● Try it
Your response should be the complete listing, copied exactly.

● Exercise data
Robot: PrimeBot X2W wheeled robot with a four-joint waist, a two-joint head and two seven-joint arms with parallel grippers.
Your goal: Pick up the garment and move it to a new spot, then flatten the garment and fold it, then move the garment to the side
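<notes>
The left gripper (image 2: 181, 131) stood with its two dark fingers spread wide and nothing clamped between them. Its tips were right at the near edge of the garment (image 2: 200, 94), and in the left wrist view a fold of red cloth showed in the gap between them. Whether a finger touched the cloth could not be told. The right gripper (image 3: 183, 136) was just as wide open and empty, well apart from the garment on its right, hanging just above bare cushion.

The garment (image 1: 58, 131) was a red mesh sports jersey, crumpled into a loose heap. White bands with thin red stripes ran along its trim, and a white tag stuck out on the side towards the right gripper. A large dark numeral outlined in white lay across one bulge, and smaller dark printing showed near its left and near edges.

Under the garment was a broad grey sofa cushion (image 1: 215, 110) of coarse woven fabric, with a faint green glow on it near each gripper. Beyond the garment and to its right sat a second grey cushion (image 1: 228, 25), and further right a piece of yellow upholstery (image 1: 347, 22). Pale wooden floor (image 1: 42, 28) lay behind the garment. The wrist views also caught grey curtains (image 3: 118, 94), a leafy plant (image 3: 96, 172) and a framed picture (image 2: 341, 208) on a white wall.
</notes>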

● Response below
Robot: PrimeBot X2W wheeled robot with a four-joint waist, a two-joint head and two seven-joint arms with parallel grippers.
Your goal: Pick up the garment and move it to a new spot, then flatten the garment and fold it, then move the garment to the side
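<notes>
The left gripper (image 2: 181, 131) stood with its two dark fingers spread wide and nothing clamped between them. Its tips were right at the near edge of the garment (image 2: 200, 94), and in the left wrist view a fold of red cloth showed in the gap between them. Whether a finger touched the cloth could not be told. The right gripper (image 3: 183, 136) was just as wide open and empty, well apart from the garment on its right, hanging just above bare cushion.

The garment (image 1: 58, 131) was a red mesh sports jersey, crumpled into a loose heap. White bands with thin red stripes ran along its trim, and a white tag stuck out on the side towards the right gripper. A large dark numeral outlined in white lay across one bulge, and smaller dark printing showed near its left and near edges.

Under the garment was a broad grey sofa cushion (image 1: 215, 110) of coarse woven fabric, with a faint green glow on it near each gripper. Beyond the garment and to its right sat a second grey cushion (image 1: 228, 25), and further right a piece of yellow upholstery (image 1: 347, 22). Pale wooden floor (image 1: 42, 28) lay behind the garment. The wrist views also caught grey curtains (image 3: 118, 94), a leafy plant (image 3: 96, 172) and a framed picture (image 2: 341, 208) on a white wall.
</notes>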

No further output remains for this exercise.